A Florida school district has taken matters into their own hands and are affixing ‘warning’ labels on books.

“If you can’t ban it, stick a warning label on it”  is smelling a lot like the day when the PMRC took to the courts over 15 songs that they considered the most offensive at the time, which gave birth to the “Parental Advisory: Explicit Lyrics” sticker that we are familiar with today.

It seems as though history is repeating itself, as a school district in Florida has adopted the method of sticking ‘warning’ labels to books, in a bid to caution students and parents, if a book discusses queerness or racial issues. The label now appears on more than 100 physical books in Collier County Public Schools as well as their online catalog.

warning on books
Credit: NBC News

Classics like, Beloved by Toni Morrison, and I Know Why the Caged Bird Sings by Maya Angelou, are among the books that have been targeted as being worthy of caution, along side titles Gender Queer: A Memoir by Maia Kobabe, All Boys Aren’t Blue by George M. Johnson, and Stamped: Racism, Antiracism, and You by Jason Reynolds and Ibram X. Kendi.

The warning label reads: “This Advisory Notice shall serve to inform you that this book has been identified by some community members as unsuitable for students. This book will also be identified in the Destiny system with the same notation. The decision as to whether this book is suitable or unsuitable shall be the decision of the parent(s) who has the right to oversee his/her child’s education consistent with state law.”

The Florida Citizens Alliance, a group that recently supported the state’s infamous “Don’t Say Gay” law, took matters into their own hands, and highlighted a list of 112 books that they claim “contain sexually explicit and age-inappropriate content,” to the District. 

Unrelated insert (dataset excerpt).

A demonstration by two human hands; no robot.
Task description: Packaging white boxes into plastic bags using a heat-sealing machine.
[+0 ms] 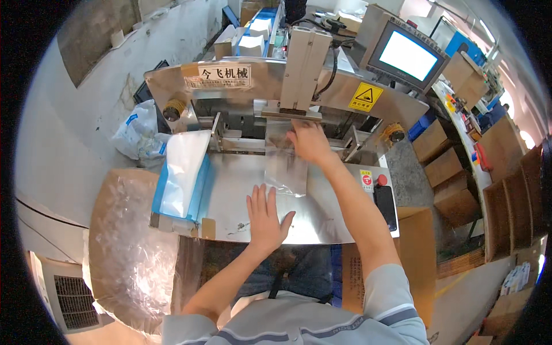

Stephana Ferrell, co-founder of the Florida Freedom to Read Project, shared that she had a phone call from Elizabeth Alves, the associate superintendent of teaching and learning for Collier County Public Schools, who defended the decision to adhere to the warning labels as “a compromise.”

Discussing the matter with NBC, Ferrell said, “It’s unfortunate because this is a literary work. The sticker that they chose to put on there, the language that they chose, would make any reader who would otherwise pick up the book based on the cover and the description, it would make them think twice about reading the book.”